Pike’s wall barely has two kilometers of ascent. Oh my gosh! Let no one think of turning it up after it has been warm to meat or fish. “We will only reach the finish line 15”. The Slovenian Tadej Pogacar comments after having climbed it with the bike.
On Friday, at about noon, you have to look at the date on your watch lest there be some mistake to confirm that it is the next day when the Tour travels through its slopes on its way to the finish line in Bilbao, the end of the first stage. You have to review the date because with so many people, graffiti, some motorhomes parked, it seems that in a few minutes the cyclists will be competing, which in a certain way is a true fact because the wall, located near the Sondika airport, becomes on a catwalk of Tour participants.
A cyclist who is recovering from the effort at the top is asked if he has come across someone. He is happy because they passed him while he climbed the wall, a joy for any fan, no less than Jonas Vingegaard and Wout van Aert, two who can win today in Bilbao. Others entertain themselves with the photos or the applause and with being greeted back as Julian Alaphilippe does, another who aspires to the first yellow jersey, while he returns to his hotel.
The wall is a festival, a port from which the bonus has been taken away at the last minute because the Tour prefers that the first one to cross the finish line next to the Begoña basilica, another ‘encerrona’, one kilometer to the other, dress in yellow. 5 percent, in the sentence not suitable for sprinters of the premiere of the race.
tribute to legends
And it is that the first stage is something like a tribute to the Biscayan cyclists who traveled to the Tour; from the first, Vicente Blanco, who was called ‘El Cojo’, and who arrived tired at the start of 1910 because he had to travel from the Basque Country by bike.
Today, of course, it would be unthinkable in a diametrically different type of cycling that lives on cyclocomputers, on what the watts dictate and with the directors communicating to the runners through the earpiece that if a curve is coming, that if the direction of the wind changes, that Be careful with the descent that is dangerous or until the moment to attack.
The Tour passes through the land of great cyclists.
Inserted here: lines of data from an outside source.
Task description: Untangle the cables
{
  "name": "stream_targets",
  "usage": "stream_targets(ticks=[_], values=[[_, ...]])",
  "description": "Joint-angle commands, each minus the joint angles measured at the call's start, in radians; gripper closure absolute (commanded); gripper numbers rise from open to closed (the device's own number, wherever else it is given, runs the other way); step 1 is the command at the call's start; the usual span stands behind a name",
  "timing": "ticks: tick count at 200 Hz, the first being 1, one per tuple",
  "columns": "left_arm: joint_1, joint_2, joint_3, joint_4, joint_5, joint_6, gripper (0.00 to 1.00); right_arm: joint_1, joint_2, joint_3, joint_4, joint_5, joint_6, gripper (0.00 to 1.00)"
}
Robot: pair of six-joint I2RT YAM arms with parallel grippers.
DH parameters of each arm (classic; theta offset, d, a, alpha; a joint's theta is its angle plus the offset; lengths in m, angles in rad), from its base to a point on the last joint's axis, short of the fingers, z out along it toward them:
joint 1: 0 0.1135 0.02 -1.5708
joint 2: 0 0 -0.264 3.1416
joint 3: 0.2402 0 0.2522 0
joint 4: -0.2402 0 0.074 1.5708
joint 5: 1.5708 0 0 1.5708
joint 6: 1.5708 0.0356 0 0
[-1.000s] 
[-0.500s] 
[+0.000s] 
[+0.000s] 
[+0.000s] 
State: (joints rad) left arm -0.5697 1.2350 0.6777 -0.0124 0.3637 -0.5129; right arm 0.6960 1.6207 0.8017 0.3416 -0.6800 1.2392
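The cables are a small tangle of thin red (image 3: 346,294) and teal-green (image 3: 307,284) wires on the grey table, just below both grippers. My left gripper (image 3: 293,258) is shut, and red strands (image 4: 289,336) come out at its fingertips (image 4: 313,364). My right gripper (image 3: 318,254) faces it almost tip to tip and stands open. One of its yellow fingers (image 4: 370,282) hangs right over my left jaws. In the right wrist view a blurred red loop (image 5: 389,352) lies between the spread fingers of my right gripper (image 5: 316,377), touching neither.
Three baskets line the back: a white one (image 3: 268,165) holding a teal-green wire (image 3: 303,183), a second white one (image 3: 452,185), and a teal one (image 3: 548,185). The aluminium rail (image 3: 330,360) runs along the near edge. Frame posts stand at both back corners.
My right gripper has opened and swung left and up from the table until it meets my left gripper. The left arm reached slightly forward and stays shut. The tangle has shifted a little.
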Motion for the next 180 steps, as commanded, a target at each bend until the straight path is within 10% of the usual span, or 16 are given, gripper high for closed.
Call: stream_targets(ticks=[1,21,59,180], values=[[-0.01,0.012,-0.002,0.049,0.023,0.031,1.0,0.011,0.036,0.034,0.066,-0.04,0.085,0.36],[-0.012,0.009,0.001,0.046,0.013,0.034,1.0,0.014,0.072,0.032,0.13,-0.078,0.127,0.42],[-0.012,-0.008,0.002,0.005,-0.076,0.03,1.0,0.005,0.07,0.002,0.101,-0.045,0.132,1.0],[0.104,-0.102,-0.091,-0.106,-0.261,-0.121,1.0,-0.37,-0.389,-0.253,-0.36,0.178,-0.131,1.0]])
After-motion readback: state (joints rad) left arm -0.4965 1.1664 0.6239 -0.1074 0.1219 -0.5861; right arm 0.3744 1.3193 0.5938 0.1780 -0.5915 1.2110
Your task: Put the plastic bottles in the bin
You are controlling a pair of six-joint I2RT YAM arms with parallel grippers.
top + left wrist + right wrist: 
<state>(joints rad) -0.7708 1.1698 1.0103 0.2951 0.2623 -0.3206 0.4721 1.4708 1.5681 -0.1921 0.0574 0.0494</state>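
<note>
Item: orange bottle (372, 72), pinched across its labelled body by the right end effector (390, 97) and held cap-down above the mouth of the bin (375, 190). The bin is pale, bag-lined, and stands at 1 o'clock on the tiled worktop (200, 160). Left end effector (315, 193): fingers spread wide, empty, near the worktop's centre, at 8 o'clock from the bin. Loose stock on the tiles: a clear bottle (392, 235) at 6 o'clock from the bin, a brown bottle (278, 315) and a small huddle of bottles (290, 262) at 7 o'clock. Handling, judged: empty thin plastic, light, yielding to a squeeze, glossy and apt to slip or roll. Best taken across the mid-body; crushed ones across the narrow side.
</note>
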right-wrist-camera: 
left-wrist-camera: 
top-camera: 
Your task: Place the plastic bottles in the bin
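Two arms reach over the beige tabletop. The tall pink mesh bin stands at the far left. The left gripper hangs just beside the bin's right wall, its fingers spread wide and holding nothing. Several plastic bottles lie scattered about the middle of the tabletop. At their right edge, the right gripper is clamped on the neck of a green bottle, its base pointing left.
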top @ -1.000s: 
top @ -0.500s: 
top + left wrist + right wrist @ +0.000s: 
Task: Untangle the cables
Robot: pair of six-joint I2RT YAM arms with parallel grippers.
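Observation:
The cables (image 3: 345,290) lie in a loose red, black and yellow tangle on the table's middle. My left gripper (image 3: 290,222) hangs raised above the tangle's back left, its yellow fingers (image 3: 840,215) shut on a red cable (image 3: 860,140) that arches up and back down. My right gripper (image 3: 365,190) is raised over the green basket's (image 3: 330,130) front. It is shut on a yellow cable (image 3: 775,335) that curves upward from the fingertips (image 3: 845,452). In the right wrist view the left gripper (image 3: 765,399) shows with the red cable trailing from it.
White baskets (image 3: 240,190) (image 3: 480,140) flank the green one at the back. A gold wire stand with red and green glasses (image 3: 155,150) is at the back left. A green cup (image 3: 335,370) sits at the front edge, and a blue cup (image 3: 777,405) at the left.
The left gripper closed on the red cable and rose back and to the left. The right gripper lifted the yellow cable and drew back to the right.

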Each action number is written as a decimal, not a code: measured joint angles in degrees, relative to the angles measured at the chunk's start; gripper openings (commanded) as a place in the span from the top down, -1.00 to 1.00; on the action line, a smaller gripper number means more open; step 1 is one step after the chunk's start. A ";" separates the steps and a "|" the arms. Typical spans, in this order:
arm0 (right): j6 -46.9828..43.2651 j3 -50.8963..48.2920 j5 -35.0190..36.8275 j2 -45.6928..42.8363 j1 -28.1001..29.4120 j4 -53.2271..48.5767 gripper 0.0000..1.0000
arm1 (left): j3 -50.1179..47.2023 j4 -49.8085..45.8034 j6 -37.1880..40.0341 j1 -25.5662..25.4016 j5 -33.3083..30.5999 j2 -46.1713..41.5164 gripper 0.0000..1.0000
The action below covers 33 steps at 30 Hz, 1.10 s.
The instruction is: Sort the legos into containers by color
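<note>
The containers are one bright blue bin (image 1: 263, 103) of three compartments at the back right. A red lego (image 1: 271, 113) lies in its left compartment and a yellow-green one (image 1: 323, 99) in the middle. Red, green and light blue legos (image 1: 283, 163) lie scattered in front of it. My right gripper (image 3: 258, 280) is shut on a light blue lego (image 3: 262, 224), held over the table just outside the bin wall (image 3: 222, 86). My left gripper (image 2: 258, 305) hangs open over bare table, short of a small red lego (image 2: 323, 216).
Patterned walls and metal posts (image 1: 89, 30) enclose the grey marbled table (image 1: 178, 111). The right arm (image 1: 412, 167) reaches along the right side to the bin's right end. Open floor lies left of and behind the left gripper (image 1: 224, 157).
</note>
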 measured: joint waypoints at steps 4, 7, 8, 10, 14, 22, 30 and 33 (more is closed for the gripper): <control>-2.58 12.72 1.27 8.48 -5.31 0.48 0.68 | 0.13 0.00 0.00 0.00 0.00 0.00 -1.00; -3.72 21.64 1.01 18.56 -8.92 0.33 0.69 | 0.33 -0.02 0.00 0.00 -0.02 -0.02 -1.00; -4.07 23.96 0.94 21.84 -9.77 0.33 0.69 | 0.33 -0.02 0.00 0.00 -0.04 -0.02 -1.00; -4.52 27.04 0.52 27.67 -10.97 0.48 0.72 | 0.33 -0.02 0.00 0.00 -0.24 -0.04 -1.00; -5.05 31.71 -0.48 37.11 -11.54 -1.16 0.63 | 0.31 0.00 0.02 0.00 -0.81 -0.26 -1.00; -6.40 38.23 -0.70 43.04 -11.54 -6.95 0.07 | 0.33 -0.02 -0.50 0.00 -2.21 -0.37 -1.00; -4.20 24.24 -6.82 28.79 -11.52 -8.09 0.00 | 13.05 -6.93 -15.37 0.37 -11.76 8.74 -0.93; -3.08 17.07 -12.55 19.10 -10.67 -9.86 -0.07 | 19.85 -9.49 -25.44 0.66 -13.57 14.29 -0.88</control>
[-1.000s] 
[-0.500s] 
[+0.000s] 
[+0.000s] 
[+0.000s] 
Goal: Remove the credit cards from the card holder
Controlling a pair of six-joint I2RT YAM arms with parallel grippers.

La Vizcaya de los Antón Barrutia, Fede Etxabe, Patxi Gabica, Andrés Gandarias, Iñaki Gastón, Julián Gorospe, Dalmacio Langarica or Jesús Loroño, who were legends and, above all, on the roads where Marino Lejarreta trained, who was known as the ‘Junco de Berriz’.
And also for the current riders, those who will have the honor of wearing a Tour number in the places where they grew up as cyclists, Pello Bilbao, Jonathan Castroviejo and Omar Fraile, the last Spanish cyclist to win a stage in the French round. It happened in a distant 2018, at the Mende airfield, in the Massif Central, before the Pandemic. Since then zero patatero in victories. But it is that in a kingdom dominated by cyclists like the Dutch Mathieu van der Poel, triumphs are more expensive than oranges.